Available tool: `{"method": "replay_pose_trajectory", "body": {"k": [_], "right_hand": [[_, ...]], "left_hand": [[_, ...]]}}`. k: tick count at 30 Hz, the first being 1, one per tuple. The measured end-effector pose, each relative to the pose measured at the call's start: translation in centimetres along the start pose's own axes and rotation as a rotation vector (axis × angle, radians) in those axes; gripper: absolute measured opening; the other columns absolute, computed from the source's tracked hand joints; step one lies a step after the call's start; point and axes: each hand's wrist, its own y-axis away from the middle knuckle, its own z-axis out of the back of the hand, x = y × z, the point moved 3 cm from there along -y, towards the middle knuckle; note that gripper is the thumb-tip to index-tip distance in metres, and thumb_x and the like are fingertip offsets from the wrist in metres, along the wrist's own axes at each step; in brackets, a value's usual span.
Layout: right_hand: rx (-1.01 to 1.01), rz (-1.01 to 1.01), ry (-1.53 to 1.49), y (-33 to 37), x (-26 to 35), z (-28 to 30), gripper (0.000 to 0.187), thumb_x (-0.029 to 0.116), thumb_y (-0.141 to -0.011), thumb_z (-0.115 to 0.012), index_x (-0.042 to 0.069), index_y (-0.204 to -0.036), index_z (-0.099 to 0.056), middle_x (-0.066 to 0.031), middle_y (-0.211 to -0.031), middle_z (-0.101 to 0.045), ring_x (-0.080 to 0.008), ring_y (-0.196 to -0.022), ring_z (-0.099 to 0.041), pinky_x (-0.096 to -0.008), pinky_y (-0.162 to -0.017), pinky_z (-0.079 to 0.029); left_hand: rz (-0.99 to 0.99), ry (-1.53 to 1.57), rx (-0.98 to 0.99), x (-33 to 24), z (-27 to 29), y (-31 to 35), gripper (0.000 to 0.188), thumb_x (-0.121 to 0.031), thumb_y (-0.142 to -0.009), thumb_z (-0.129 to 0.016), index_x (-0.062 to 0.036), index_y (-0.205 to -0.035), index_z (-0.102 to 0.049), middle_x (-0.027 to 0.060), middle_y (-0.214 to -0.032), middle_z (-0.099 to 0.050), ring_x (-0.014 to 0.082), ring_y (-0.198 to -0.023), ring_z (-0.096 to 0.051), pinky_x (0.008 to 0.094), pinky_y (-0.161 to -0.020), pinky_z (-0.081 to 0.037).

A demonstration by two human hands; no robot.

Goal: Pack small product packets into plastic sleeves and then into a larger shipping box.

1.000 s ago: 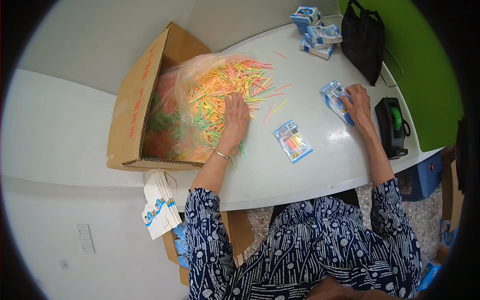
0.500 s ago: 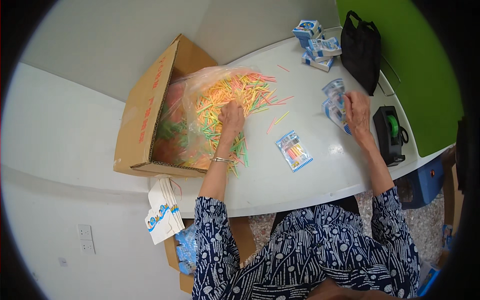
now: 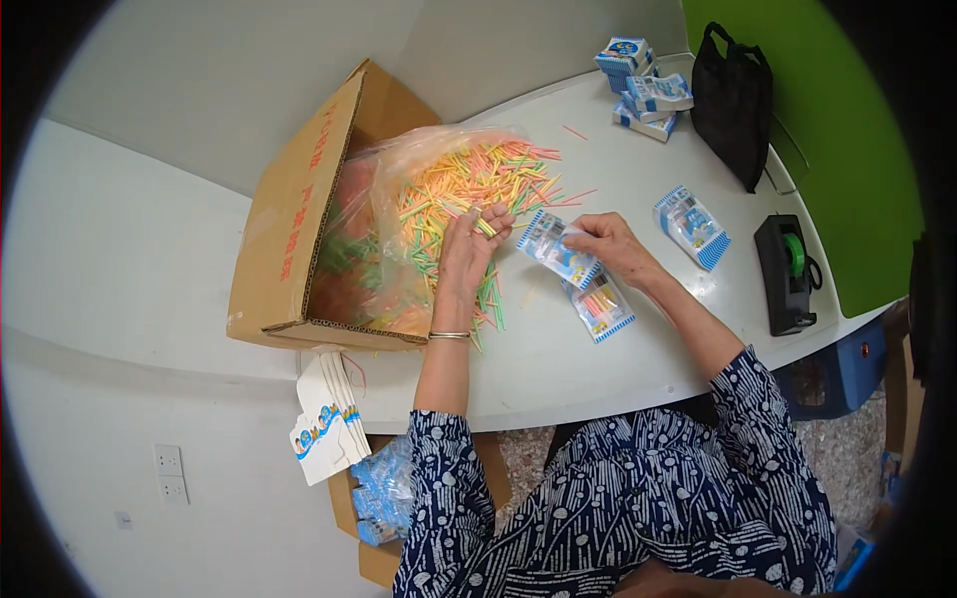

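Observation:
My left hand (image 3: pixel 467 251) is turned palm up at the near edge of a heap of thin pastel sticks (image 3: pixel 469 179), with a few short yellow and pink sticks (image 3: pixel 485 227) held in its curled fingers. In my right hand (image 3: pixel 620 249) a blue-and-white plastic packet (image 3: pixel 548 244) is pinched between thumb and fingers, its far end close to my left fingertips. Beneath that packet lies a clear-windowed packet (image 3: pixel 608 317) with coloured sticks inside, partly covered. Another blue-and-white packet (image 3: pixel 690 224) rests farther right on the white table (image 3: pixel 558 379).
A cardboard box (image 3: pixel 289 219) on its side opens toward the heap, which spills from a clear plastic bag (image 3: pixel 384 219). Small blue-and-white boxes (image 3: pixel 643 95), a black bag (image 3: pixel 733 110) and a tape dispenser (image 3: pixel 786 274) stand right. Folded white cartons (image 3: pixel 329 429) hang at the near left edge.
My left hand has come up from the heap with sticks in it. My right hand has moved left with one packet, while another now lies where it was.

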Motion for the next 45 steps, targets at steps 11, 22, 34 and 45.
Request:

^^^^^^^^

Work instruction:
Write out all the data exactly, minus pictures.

Written answer:
Available tool: `{"method": "replay_pose_trajectory", "body": {"k": [_], "right_hand": [[_, ...]], "left_hand": [[_, ...]]}}`. k: tick count at 30 Hz, the first being 1, one per tuple. The measured end-effector pose, each relative to the pose measured at the call's start: translation in centimetres along the start pose's own axes and rotation as a rotation vector (axis × angle, radians) in those axes; gripper: absolute measured opening; the other columns absolute, computed from the source's tracked hand joints; step one lies a step after the call's start; point and axes: each hand's wrist, its own y-axis away from the middle knuckle, its own z-axis out of the back of the hand, x = y × z, the point moved 3 cm from there along -y, towards the middle knuckle; note that gripper is the thumb-tip to index-tip distance in metres, and thumb_x and the like are fingertip offsets from the wrist in metres, along the wrist's own axes at each step; in brackets, a value's usual span.
Layout: right_hand: rx (-1.01 to 1.01), rz (-1.01 to 1.01), ry (-1.53 to 1.49), y (-33 to 37), x (-26 to 35), z (-28 to 30), gripper (0.000 to 0.187), thumb_x (-0.029 to 0.116), thumb_y (-0.141 to -0.011), thumb_z (-0.115 to 0.012), index_x (-0.042 to 0.069), index_y (-0.204 to -0.036), index_z (-0.099 to 0.056), middle_x (-0.066 to 0.031), middle_y (-0.211 to -0.031), middle_z (-0.101 to 0.045), ring_x (-0.080 to 0.008), ring_y (-0.196 to -0.022), ring_z (-0.099 to 0.041), pinky_x (-0.096 to -0.008), pinky_y (-0.162 to -0.017), pinky_z (-0.079 to 0.029); left_hand: rz (-0.99 to 0.99), ry (-1.53 to 1.57), rx (-0.98 to 0.99), x (-33 to 24), z (-27 to 29), y (-31 to 35), gripper (0.000 to 0.188), thumb_x (-0.121 to 0.031), thumb_y (-0.142 to -0.009), thumb_z (-0.129 to 0.016), index_x (-0.062 to 0.036), index_y (-0.205 to -0.035), index_z (-0.102 to 0.049), middle_x (-0.027 to 0.060), middle_y (-0.214 to -0.032), middle_z (-0.099 to 0.050), ring_x (-0.014 to 0.082), ring_y (-0.198 to -0.023), ring_z (-0.096 to 0.051), pinky_x (0.008 to 0.094), pinky_y (-0.161 to -0.020), pinky_z (-0.081 to 0.037).

A demonstration by two human hands; no robot.

Goal: Pack small product packets into plastic sleeves and then into a larger shipping box.

1.000 s ago: 
0.500 s ago: 
now: 

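Observation:
My left hand (image 3: pixel 467 251) is turned palm up at the near edge of a heap of thin pastel sticks (image 3: pixel 469 179), with a few short yellow and pink sticks (image 3: pixel 485 227) held in its curled fingers. In my right hand (image 3: pixel 620 249) a blue-and-white plastic packet (image 3: pixel 548 244) is pinched between thumb and fingers, its far end close to my left fingertips. Beneath that packet lies a clear-windowed packet (image 3: pixel 608 317) with coloured sticks inside, partly covered. Another blue-and-white packet (image 3: pixel 690 224) rests farther right on the white table (image 3: pixel 558 379).
A cardboard box (image 3: pixel 289 219) on its side opens toward the heap, which spills from a clear plastic bag (image 3: pixel 384 219). Small blue-and-white boxes (image 3: pixel 643 95), a black bag (image 3: pixel 733 110) and a tape dispenser (image 3: pixel 786 274) stand right. Folded white cartons (image 3: pixel 329 429) hang at the near left edge.
My left hand has come up from the heap with sticks in it. My right hand has moved left with one packet, while another now lies where it was.
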
Motion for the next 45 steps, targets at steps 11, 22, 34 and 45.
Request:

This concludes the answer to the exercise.